Reading Walden in the Anthropocene: Literature, Ecology, and Crisis
1450 McKinstry Street
Detroit, MI 48209
Henry David Thoreau settled at Walden Pond in order to be alone with nature–to experience it purely. And yet, as Thoreau knew, the nature in which he immersed himself was a zone of global economic activity: every winter the New England ice was cut up and exported to far-reaching places, including Madras, Bombay, and Calcutta. As Thoreau wrote, his imagination stirred by the Bhagavad Gita, “The pure Walden water is mingled with the sacred water of the Ganges.” What does it mean to call a site of nature, however pristine, “pure”? In what ways has literature served to help us conceptualize and interrogate nature and human ecology, as well as register anxieties about human manipulation and degradation of the so-called natural world?

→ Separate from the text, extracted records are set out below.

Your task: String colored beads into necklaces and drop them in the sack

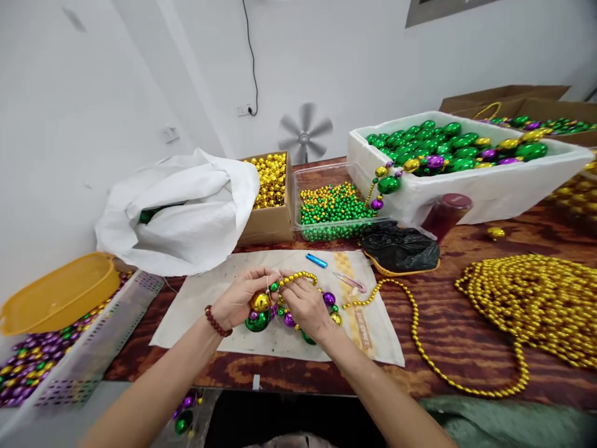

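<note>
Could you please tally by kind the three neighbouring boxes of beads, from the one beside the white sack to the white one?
Cardboard box: 1
Clear plastic box: 1
Foam box: 1
Total: 3

We observe a bead-stringing workshop: a wooden worktable point(448, 298), an open foam box point(489, 196) of green beads at two o'clock, a perforated crate point(88, 361) of beads at eight.
</note>
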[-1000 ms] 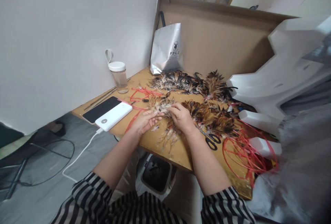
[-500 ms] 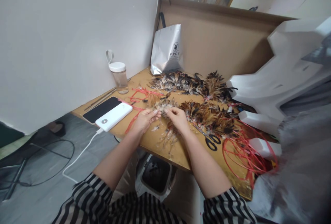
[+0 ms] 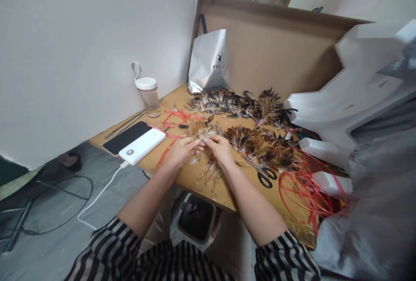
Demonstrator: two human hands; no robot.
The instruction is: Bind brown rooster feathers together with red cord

This course is an informal introduction to ecocriticism–the study of the relationship between literature and the physical environment. Using Thoreau’s Walden as our anchor text, we’ll focus particularly on the ways water has been used in literature to represent, contextualize, and make us feel our ecological interdependence. We’ll consider Romantic tropes of “purity,” and contrast individualistic works like Walden with speculative texts that explore water contamination as a collective struggle–poems sounding out a polluted California stream (Brenda Hillman’s Practical Water); a woman in limbo discussing her impending death by pesticides (Samanta Schweblin’s Fever Dream); and two lovers connected by a parasite traveling upstream (Shane Carruth’s Upstream Color). Placing these works in conversation with theoretical readings on affect’s particular place in ecocriticism, we will ask: What narrative strategies allow us to shift our relationship to the environment? And ultimately, how do works of fiction broaden the horizon of collective action in times of ecological crisis?